The University of Kansas Student Senate plans to have their new student engagement center filled with lounges, couches and study space for students by August 2019.
The 5,000-square-foot center will be located underneath the Burge Union and will include KU Info, a lounge for graduate students, an esports lounge, an innovation lounge, a seminar area and a director’s office. A $3.25 fee will be added to each student’s fees for the 2019-20 school year, but once construction of the center is complete, the additional cost for students will decrease. The project will cost roughly $800,000 – not including the additional costs of technology products.
Since December 2018, KU Student Body President, senior Noah Ries, and Chief of Staff, sophomore Zach Thomason, have been working with the rest of Senate to create the student engagement center to meet all students’ needs.
KU Info, a service designed to be an information source for students that has been on campus for about 50 years, will be at the entrance to the center. The service was at risk of being shut down due to budgetary constraints. Along the walls will be a timeline of important dates commemorating Student Senate’s progress for their 50th year anniversary.
Thomason believes the center will be a great success among students of all grade levels and will be especially appealing to graduate students by providing them with a space to grade, meet with students and relax.
“We don’t always meet the needs of graduate students on this campus,” Thomson said. “So [it’s all about] being able to serve them in a way that is unique and provides resources they’ve currently been denied.”

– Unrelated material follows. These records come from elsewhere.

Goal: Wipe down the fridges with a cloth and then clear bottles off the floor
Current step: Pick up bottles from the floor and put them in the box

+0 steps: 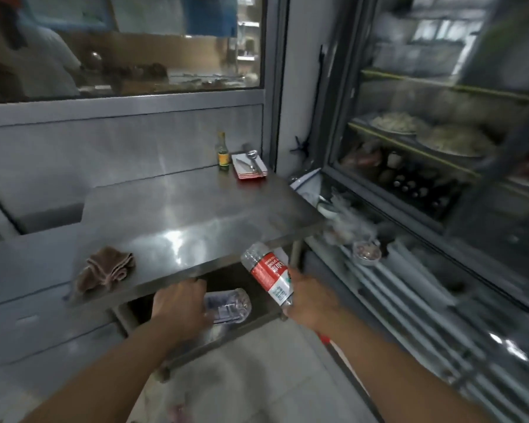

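My right hand [310, 299] grips a clear plastic bottle with a red and white label [269, 274], tilted with its base up toward the steel table's front edge. My left hand [180, 303] holds a second clear bottle with a bluish label [229, 306], lying sideways under the table top. A crumpled brown cloth [106, 270] lies on the steel table [180, 215] near its front left. The glass-door fridge [440, 141] stands to the right, its door shut, with bowls and bottles on its shelves.
A small sauce bottle [223, 152] and a stack of red-rimmed plates with a ladle [249, 167] sit at the table's back right. Small bowls [366, 253] and clutter fill the gap beside the fridge. A person stands behind the window [119, 50]. Tiled floor [242, 386] lies below.
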A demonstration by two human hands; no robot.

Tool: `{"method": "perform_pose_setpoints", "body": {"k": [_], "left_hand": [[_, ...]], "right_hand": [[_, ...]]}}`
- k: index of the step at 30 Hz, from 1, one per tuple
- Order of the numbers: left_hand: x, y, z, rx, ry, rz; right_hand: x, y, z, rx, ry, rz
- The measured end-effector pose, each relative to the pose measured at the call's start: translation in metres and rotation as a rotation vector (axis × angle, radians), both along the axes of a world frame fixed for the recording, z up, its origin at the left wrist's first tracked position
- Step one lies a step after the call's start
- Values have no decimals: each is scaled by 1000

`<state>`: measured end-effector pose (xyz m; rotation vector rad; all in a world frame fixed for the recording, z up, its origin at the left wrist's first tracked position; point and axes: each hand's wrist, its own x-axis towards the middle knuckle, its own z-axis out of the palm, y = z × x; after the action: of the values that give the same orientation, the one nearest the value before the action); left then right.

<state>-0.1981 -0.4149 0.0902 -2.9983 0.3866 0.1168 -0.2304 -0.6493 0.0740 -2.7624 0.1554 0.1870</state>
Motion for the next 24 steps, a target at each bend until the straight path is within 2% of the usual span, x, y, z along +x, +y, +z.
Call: {"method": "perform_pose_setpoints", "body": {"k": [5, 12, 18, 24], "left_hand": [[-24, -18, 1, -56, 57, -231], [-93, -90, -1, -86, 85, -523], [-194, -157, 2, -59, 91, -800], [-345, -201, 5, -24, 83, -1015]], "right_hand": [[-93, -10, 10, -13, 10, -242], [-233, -37, 22, -40, 63, -529], [-377, -53, 18, -56, 106, -782], [-545, -46, 18, -34, 108, -1009]]}}
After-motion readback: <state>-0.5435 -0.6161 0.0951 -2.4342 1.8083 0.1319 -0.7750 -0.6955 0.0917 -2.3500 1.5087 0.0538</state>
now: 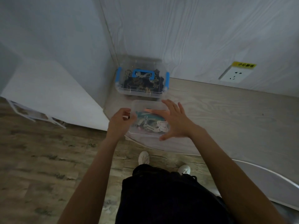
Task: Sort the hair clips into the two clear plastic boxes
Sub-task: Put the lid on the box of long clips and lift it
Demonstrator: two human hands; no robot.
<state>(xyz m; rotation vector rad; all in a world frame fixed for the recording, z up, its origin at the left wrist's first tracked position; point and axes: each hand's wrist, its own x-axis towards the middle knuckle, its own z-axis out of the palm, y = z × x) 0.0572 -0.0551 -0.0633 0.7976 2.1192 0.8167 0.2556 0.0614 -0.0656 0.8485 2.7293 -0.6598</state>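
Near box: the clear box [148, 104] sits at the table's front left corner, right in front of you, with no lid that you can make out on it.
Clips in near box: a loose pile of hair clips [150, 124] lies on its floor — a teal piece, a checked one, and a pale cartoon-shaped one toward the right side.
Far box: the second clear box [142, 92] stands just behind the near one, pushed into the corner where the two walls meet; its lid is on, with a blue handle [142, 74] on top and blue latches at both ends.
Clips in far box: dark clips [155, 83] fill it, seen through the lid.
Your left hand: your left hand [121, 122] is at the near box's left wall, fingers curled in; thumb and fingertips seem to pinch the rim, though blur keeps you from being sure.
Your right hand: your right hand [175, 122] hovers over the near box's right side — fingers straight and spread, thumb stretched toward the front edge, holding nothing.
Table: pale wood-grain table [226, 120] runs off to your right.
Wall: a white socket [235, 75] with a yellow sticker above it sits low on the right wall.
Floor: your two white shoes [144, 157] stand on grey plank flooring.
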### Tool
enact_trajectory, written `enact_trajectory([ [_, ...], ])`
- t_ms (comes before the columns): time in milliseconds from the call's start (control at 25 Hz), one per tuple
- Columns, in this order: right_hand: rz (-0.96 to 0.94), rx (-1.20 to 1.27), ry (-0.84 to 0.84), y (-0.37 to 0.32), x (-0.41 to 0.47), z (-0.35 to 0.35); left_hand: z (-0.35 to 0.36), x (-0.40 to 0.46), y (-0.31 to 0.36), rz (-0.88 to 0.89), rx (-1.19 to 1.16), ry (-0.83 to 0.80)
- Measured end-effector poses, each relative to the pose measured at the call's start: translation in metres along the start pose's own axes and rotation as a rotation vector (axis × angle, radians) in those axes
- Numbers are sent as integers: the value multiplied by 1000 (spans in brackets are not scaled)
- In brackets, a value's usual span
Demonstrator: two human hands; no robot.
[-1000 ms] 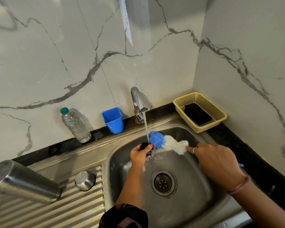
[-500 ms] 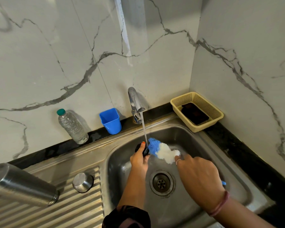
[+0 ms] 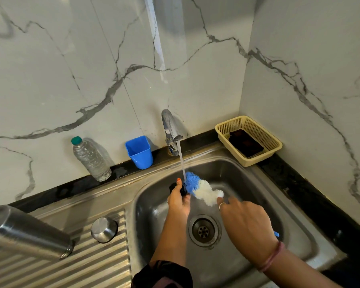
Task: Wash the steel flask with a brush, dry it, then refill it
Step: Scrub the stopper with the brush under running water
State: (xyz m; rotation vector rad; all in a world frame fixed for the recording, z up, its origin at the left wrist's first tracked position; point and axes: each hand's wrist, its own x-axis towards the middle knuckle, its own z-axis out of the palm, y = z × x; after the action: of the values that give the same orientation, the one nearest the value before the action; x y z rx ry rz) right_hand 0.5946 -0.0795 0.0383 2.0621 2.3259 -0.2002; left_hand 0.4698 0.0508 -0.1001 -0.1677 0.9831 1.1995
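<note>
The steel flask [image 3: 27,233] lies on its side on the ribbed drainboard at the left. Its steel cap [image 3: 104,229] sits beside it. Over the sink basin [image 3: 247,179], my left hand [image 3: 178,199] grips a small black part [image 3: 173,186] under the running water from the tap [image 3: 170,129]. My right hand [image 3: 244,221] holds the blue-and-white bottle brush [image 3: 200,188] by its handle, whose blue end [image 3: 276,234] pokes out behind the hand. The brush head presses against the black part, right in the water stream.
A clear plastic water bottle [image 3: 90,159] with a green cap and a blue plastic cup [image 3: 139,151] stand on the black ledge behind the sink. A cream basket [image 3: 272,142] holding a dark pad sits in the right corner. The drain [image 3: 204,229] is below my hands.
The brush head and my right hand have shifted slightly left and nearer, staying against the black part under the water. The view has drifted a little.
</note>
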Motion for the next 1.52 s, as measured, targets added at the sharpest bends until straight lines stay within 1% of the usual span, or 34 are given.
enact_trajectory([
  [40, 7, -7, 3, 2, 5, 1, -1, -12, 3, 55, 16, 23],
  [120, 12, -15, 5, 6, 11, 0, 1, -15, 7, 102, 101, 70],
  [280, 0, -10, 3, 1, 1, -4, 0, -9, 14, 125, 110, 61],
  [320, 3, -8, 7, 0, 0, -5, 2, -8, 14, 121, 98, 57],
  [480, 19, -33, -1, 5, 15, -7, 3, -5, 8, 116, 189, 19],
  [640, -9, -13, 5, 1, 2, -10, -2, -1, 15, 105, 101, 45],
  [800, 19, -35, 18, 0, 9, -8, 3, -1, 9, 74, 65, 6],
  [1080, -17, -48, 18, -1, 5, -9, 0, 4, 10, 80, 114, 6],
  [1200, 31, -62, 29, 9, 20, -4, 2, 5, 8, 87, 131, 15],
  [1280, 58, -53, 19, 19, 28, 3, 0, 7, 9, 113, 169, 27],
  [1360, 86, -32, 20, 28, 29, 10, -4, 11, 10, 161, 254, 31],
  [1520, 133, -39, 31, 39, 25, 20, -7, 17, 8, 287, 512, 49],
])
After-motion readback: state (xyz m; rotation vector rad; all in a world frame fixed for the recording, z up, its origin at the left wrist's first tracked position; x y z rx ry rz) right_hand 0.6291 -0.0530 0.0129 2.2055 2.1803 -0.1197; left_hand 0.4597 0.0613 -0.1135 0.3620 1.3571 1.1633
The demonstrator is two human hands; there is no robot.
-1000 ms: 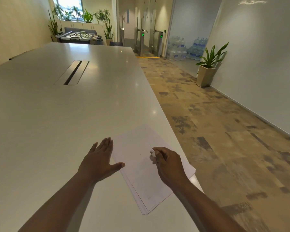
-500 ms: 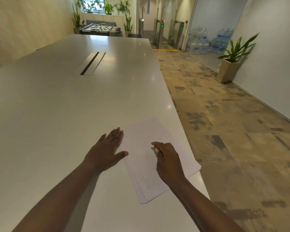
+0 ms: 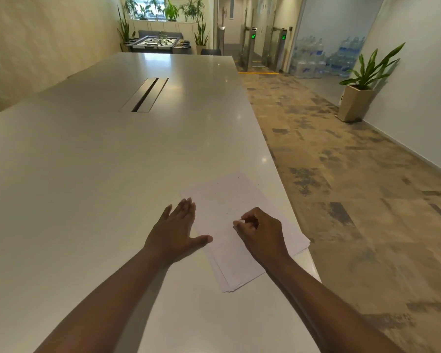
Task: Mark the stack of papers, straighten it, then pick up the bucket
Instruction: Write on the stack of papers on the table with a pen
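Observation:
A slightly fanned stack of white papers [image 3: 229,207] lies askew near the right edge of the long white table [image 3: 87,174]. My left hand [image 3: 176,230] rests flat on the table with fingers together, its thumb touching the stack's left edge. On top of the stack my right hand [image 3: 260,233] is curled around a small white marker, of which only the tip shows at the fingertips. No bucket is in view.
The table's right edge [image 3: 285,189] runs close beside the papers, with patterned carpet floor beyond. A cable slot [image 3: 145,95] sits in the table's middle. A potted plant [image 3: 359,98] stands by the right wall; water bottles [image 3: 323,59], gates and a foosball table stand far back.
The view has tilted and shifted, so hands and papers sit a little further right. Both hands stay on the stack, with the right hand's fingers curling more tightly over the marker.

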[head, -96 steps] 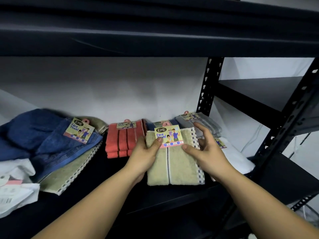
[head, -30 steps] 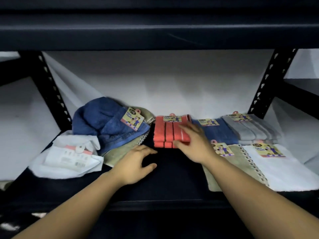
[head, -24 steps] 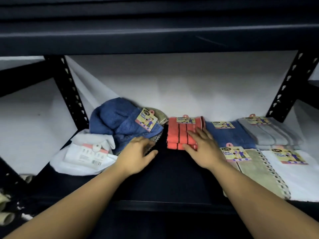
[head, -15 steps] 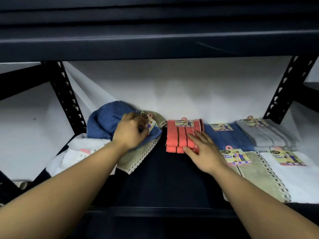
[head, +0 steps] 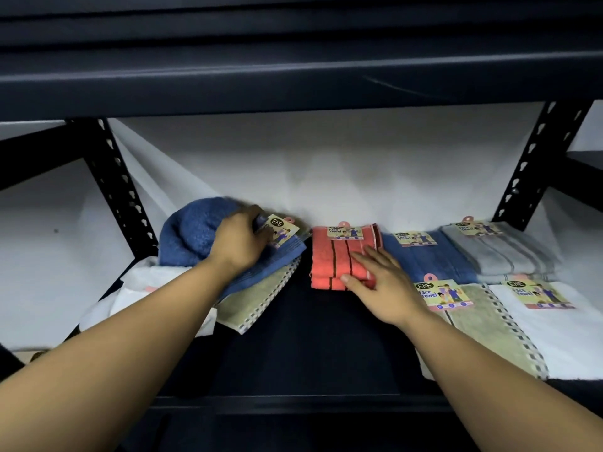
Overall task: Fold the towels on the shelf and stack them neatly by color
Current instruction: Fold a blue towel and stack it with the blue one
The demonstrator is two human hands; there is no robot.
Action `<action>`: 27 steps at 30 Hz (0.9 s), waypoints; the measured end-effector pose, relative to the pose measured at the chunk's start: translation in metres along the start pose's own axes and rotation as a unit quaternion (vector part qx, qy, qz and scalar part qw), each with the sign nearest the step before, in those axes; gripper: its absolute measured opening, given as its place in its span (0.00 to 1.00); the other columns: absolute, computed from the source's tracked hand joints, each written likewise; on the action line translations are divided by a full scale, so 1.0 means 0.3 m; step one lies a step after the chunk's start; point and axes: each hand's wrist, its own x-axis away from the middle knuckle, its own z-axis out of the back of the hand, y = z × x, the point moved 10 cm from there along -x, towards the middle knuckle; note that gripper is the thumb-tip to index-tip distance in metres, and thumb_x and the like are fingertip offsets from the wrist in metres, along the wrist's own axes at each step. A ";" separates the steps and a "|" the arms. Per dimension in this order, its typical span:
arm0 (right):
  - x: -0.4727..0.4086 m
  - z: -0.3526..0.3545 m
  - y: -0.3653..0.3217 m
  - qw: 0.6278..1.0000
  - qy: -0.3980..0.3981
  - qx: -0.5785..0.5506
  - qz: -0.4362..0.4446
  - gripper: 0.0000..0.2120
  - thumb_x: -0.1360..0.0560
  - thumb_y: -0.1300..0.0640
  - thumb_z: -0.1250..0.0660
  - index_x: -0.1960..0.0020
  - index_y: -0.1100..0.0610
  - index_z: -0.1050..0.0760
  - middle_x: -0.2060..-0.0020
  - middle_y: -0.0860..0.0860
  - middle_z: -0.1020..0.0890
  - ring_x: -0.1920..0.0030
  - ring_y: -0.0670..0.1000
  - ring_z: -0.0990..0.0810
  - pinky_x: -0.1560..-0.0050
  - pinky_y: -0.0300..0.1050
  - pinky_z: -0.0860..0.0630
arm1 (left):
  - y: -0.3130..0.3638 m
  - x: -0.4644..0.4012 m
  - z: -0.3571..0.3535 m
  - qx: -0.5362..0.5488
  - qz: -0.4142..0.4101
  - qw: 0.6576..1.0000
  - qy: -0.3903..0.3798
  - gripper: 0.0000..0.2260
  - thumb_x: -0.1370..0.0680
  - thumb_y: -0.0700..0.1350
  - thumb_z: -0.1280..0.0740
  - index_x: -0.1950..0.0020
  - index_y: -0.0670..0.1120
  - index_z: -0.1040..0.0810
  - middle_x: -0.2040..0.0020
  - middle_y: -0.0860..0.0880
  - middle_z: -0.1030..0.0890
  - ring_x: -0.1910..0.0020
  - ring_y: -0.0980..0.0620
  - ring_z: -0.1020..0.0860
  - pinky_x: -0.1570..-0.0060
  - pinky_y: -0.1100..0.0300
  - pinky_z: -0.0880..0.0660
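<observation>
Both arms extended forward. Left hand knuckles up, fingers curled, gripping. Right hand flat, fingers straight, pressing down.

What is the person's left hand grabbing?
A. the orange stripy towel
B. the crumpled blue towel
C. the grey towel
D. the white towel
B: the left hand has its fingers curled on the crumpled blue towel by its tag, while the right hand lies flat on the orange striped towel.
</observation>
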 end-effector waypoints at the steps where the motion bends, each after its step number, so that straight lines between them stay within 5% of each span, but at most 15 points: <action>1: -0.002 0.006 -0.001 1.000 0.001 -0.006 -0.004 0.37 0.25 0.26 0.39 0.21 0.42 0.34 0.19 0.44 0.38 0.18 0.51 0.46 0.19 0.53 0.45 | 0.028 0.008 0.029 0.037 -0.024 0.999 0.008 0.05 0.22 0.46 0.28 0.48 0.48 0.20 0.53 0.49 0.17 0.52 0.46 0.20 0.53 0.54 0.27; 5: -0.024 0.059 -0.100 0.999 0.029 -0.006 0.020 0.44 0.34 0.21 0.36 0.23 0.40 0.32 0.23 0.43 0.30 0.22 0.51 0.38 0.22 0.55 0.38 | 0.135 0.053 0.141 0.164 -0.080 0.983 0.015 0.06 0.23 0.44 0.25 0.48 0.50 0.18 0.51 0.54 0.17 0.51 0.55 0.19 0.48 0.58 0.25; 8: -0.035 0.116 -0.282 0.977 0.035 -0.201 0.064 0.42 0.33 0.36 0.22 0.23 0.41 0.33 0.29 0.39 0.26 0.29 0.42 0.28 0.29 0.43 0.31 | 0.203 0.092 0.172 0.249 -0.093 0.964 -0.025 0.06 0.24 0.43 0.24 0.48 0.47 0.17 0.51 0.51 0.15 0.50 0.52 0.17 0.46 0.59 0.23; 10: -0.045 0.146 -0.373 0.944 0.042 -0.315 0.088 0.31 0.31 0.44 0.20 0.30 0.42 0.26 0.36 0.39 0.19 0.36 0.42 0.20 0.34 0.46 0.24 | 0.237 0.114 0.190 0.301 -0.103 0.947 -0.037 0.06 0.23 0.41 0.25 0.47 0.44 0.17 0.51 0.48 0.13 0.50 0.49 0.16 0.47 0.58 0.21; 13: -0.056 0.186 -0.429 0.929 0.066 -0.350 0.100 0.13 0.30 0.46 0.25 0.48 0.50 0.19 0.53 0.49 0.12 0.50 0.56 0.14 0.47 0.64 0.20 | 0.256 0.139 0.224 0.328 -0.114 0.938 -0.019 0.08 0.23 0.40 0.25 0.45 0.41 0.18 0.50 0.48 0.13 0.50 0.55 0.16 0.48 0.62 0.22; 17: -0.025 0.272 -0.439 0.933 0.121 -0.317 0.119 0.11 0.27 0.44 0.29 0.50 0.49 0.21 0.54 0.49 0.13 0.51 0.57 0.15 0.50 0.64 0.20 | 0.126 0.172 0.189 0.161 -0.087 0.983 -0.014 0.24 0.29 0.57 0.22 0.38 0.50 0.24 0.45 0.57 0.17 0.45 0.58 0.20 0.45 0.60 0.25; 21: 0.044 0.364 -0.402 0.914 0.175 -0.346 0.117 0.03 0.21 0.54 0.28 0.49 0.53 0.20 0.52 0.46 0.13 0.49 0.53 0.15 0.47 0.58 0.19 | -0.091 0.250 0.029 -0.048 -0.075 0.989 -0.115 0.43 0.36 0.80 0.32 0.30 0.54 0.29 0.32 0.50 0.24 0.33 0.46 0.26 0.32 0.44 0.30; 24: 0.106 0.404 -0.366 0.910 0.212 -0.338 0.111 0.04 0.20 0.54 0.28 0.52 0.51 0.21 0.56 0.40 0.15 0.54 0.43 0.17 0.53 0.47 0.20 | -0.167 0.314 -0.051 -0.117 -0.074 0.978 -0.157 0.53 0.39 0.83 0.37 0.20 0.56 0.38 0.19 0.49 0.38 0.18 0.46 0.44 0.23 0.33 0.49; 27: 0.166 0.468 -0.338 0.901 0.257 -0.330 0.112 0.07 0.20 0.58 0.28 0.55 0.51 0.24 0.63 0.33 0.18 0.60 0.34 0.22 0.59 0.32 0.28 | -0.184 0.343 -0.105 -0.150 -0.080 0.969 -0.179 0.54 0.37 0.82 0.36 0.17 0.56 0.45 0.16 0.47 0.48 0.17 0.46 0.53 0.21 0.34 0.55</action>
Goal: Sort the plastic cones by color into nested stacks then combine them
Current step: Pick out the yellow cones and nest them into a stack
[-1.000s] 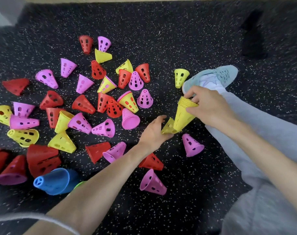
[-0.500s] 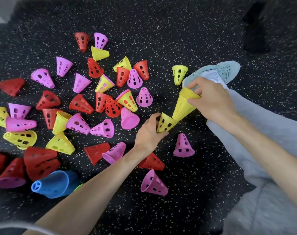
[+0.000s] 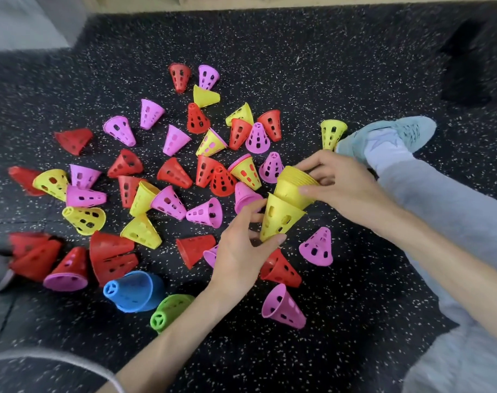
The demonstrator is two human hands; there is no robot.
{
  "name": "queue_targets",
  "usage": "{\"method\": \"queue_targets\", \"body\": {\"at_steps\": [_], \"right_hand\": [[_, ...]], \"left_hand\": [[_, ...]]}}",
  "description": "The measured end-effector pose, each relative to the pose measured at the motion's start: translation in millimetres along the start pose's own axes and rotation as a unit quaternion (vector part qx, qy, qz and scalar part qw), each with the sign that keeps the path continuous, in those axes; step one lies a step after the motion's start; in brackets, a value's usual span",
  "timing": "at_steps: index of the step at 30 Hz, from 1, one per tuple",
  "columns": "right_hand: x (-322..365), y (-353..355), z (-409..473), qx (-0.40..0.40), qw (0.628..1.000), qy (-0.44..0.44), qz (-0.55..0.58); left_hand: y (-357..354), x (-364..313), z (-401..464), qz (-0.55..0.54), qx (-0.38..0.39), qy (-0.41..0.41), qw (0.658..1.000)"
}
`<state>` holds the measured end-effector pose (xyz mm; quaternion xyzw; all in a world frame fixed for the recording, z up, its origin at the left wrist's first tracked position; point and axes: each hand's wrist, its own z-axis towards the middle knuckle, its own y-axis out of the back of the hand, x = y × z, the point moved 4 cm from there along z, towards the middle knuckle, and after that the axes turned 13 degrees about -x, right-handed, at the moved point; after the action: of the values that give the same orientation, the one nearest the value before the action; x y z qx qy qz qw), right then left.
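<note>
Currently my left hand (image 3: 241, 251) pinches a light, stiff, perforated yellow cone (image 3: 279, 219) at its narrow end; right hand (image 3: 340, 188) fingers clasp the yellow stack (image 3: 294, 185) below its rims.

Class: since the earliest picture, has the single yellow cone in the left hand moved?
Yes. The yellow cone has risen off the floor, away from the red cone, onto the stack's tip.

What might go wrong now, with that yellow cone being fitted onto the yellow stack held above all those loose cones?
1. The left hand pinches the single yellow cone only near its narrow end; a light grip there might let it slip.
2. That cone sits tilted against the yellow stack in the right hand, so it may jam rather than nest.
3. The left forearm hangs just above the green cone and could knock it.
</note>
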<state>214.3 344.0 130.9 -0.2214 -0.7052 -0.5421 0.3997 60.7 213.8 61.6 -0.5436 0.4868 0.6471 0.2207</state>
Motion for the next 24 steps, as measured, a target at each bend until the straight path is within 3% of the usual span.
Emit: {"method": "queue_targets", "body": {"at_steps": [8,15,24], "right_hand": [[6,-12,-7,0.035,0.998,0.037,0.036],[8,-11,-10,0.106,0.992,0.062,0.022],[4,-5,-3,0.154,0.986,0.062,0.022]], "left_hand": [[9,-6,1,-0.010,-0.016,0.002,1.000],[2,-10,-7,0.000,0.024,-0.043,0.999],[-8,-14,-14,-0.007,0.048,-0.020,0.999]]}}
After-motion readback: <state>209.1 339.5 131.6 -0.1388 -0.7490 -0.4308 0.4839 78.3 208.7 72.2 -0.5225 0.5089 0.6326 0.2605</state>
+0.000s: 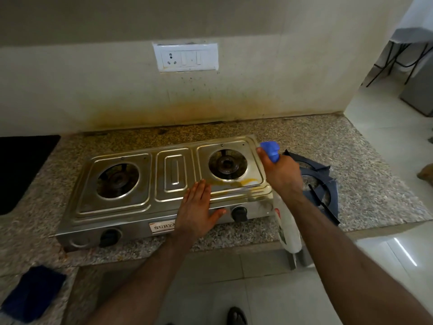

In addition to the graduate student lounge, Thomason and Director of the KU Memorial Union, David Mucci, believes the esports lounge with high quality computers and monitors will be popular among students. Both agree that gaming is a quickly growing community and if KU doesn’t offer these gaming facilities, students might choose other schools in the future.
“I’m fascinated by how much activity and interest [gaming] generates,” Mucci said. “And it’ll be interesting to see how [the esports lounge] generates activity for people who are gamers.”
Senior Jack Lischer plans on attending KU next year and is looking forward to having a new place to study and interact with friends.
“I’m just looking for a place where I can get away from the distractions of the house and get my homework done,” Lischer said.
While Thomason understands not every student will visit the center its first year open, he believes that eventually going to the Student Engagement Center to work on a project or watch TV will become a part of KU students’ experiences.